■ Your assignment
Start with the first line of the records below. Output each line exactly, ending with the one that contains "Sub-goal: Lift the".

┄┄┄┄┄┄┄┄┄┄

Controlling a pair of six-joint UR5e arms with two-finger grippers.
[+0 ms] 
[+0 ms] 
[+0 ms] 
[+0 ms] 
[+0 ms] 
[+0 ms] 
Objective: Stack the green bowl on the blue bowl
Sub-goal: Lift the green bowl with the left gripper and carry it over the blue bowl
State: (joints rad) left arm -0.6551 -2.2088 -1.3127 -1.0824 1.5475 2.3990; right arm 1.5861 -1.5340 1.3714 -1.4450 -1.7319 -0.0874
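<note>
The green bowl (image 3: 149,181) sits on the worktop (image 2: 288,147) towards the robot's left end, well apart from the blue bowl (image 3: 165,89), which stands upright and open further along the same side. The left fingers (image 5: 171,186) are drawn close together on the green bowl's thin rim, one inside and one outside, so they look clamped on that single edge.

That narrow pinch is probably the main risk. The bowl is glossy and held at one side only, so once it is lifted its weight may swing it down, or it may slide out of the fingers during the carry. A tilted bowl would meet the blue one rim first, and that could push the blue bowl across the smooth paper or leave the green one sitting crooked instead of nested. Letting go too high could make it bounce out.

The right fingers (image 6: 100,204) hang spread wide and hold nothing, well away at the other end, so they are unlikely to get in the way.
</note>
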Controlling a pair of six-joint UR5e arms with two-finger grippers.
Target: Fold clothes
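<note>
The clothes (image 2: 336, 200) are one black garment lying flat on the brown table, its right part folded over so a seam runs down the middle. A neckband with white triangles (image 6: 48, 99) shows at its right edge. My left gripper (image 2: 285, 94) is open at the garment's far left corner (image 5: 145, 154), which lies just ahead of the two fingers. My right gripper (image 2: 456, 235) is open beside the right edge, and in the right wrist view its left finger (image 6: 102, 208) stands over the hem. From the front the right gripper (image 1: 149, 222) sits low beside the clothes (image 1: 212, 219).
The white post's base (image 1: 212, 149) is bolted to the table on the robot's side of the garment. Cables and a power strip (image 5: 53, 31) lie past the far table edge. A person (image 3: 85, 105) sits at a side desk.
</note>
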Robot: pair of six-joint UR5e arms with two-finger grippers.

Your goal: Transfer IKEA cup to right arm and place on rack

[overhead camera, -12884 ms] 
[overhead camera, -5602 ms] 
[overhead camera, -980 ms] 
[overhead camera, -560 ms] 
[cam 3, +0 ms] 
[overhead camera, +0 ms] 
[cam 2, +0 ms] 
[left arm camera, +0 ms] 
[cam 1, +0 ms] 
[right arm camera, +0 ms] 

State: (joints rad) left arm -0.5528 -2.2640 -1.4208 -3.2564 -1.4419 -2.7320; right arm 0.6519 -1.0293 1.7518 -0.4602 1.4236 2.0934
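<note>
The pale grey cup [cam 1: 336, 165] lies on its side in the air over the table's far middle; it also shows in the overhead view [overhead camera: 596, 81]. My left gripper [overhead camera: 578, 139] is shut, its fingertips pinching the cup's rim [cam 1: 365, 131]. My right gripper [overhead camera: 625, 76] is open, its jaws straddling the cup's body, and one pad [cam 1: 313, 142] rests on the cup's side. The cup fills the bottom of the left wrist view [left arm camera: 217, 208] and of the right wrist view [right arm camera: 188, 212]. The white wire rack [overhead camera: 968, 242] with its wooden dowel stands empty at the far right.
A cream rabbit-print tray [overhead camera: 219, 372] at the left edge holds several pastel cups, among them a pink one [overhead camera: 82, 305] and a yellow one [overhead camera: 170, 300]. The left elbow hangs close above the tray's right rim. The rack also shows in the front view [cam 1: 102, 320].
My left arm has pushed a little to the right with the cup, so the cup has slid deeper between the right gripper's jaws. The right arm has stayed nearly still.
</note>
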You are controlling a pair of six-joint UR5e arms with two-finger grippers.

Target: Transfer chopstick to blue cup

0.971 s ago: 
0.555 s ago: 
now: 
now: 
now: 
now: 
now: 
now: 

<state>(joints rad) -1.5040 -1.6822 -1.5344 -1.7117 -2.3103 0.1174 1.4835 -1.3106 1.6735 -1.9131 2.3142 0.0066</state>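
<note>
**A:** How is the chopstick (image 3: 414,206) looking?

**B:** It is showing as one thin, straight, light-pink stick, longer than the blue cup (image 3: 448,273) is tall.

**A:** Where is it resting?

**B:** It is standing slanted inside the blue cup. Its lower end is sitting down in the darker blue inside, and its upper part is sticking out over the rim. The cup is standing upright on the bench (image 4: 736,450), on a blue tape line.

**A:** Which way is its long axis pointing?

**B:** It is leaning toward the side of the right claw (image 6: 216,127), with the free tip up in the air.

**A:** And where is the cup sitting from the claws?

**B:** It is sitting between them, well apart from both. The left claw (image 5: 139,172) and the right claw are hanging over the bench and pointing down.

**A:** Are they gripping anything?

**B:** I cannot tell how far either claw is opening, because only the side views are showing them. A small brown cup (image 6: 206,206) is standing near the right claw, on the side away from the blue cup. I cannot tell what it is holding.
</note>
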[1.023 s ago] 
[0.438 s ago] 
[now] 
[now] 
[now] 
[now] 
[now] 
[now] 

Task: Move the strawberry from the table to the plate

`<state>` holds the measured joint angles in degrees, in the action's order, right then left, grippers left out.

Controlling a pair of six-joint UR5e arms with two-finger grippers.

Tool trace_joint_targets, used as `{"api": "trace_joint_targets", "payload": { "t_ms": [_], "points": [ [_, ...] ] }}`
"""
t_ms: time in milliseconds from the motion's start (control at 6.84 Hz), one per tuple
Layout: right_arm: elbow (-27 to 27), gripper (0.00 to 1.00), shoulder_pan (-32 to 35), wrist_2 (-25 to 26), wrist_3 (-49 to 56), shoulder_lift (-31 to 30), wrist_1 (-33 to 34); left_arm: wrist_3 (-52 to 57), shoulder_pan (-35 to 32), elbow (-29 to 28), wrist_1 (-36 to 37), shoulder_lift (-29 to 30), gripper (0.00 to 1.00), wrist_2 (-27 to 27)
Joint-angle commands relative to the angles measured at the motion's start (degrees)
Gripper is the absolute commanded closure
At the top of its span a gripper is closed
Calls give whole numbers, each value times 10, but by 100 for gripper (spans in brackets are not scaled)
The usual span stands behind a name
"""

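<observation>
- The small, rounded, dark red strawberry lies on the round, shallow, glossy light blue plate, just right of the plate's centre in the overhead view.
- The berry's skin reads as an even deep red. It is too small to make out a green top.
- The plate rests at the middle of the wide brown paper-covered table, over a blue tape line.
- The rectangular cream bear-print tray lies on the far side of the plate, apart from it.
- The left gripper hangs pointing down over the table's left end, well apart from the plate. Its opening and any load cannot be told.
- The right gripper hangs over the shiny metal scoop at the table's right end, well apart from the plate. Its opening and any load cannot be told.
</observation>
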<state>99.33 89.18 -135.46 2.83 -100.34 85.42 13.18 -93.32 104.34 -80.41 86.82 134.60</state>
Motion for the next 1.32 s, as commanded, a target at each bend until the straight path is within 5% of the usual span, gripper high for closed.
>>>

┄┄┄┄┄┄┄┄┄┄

■ Output
Controlling a pair of six-joint UR5e arms with two-finger grippers.
[+0 ms] 
[+0 ms] 
[+0 ms] 
[+0 ms] 
[+0 ms] 
[+0 ms] 
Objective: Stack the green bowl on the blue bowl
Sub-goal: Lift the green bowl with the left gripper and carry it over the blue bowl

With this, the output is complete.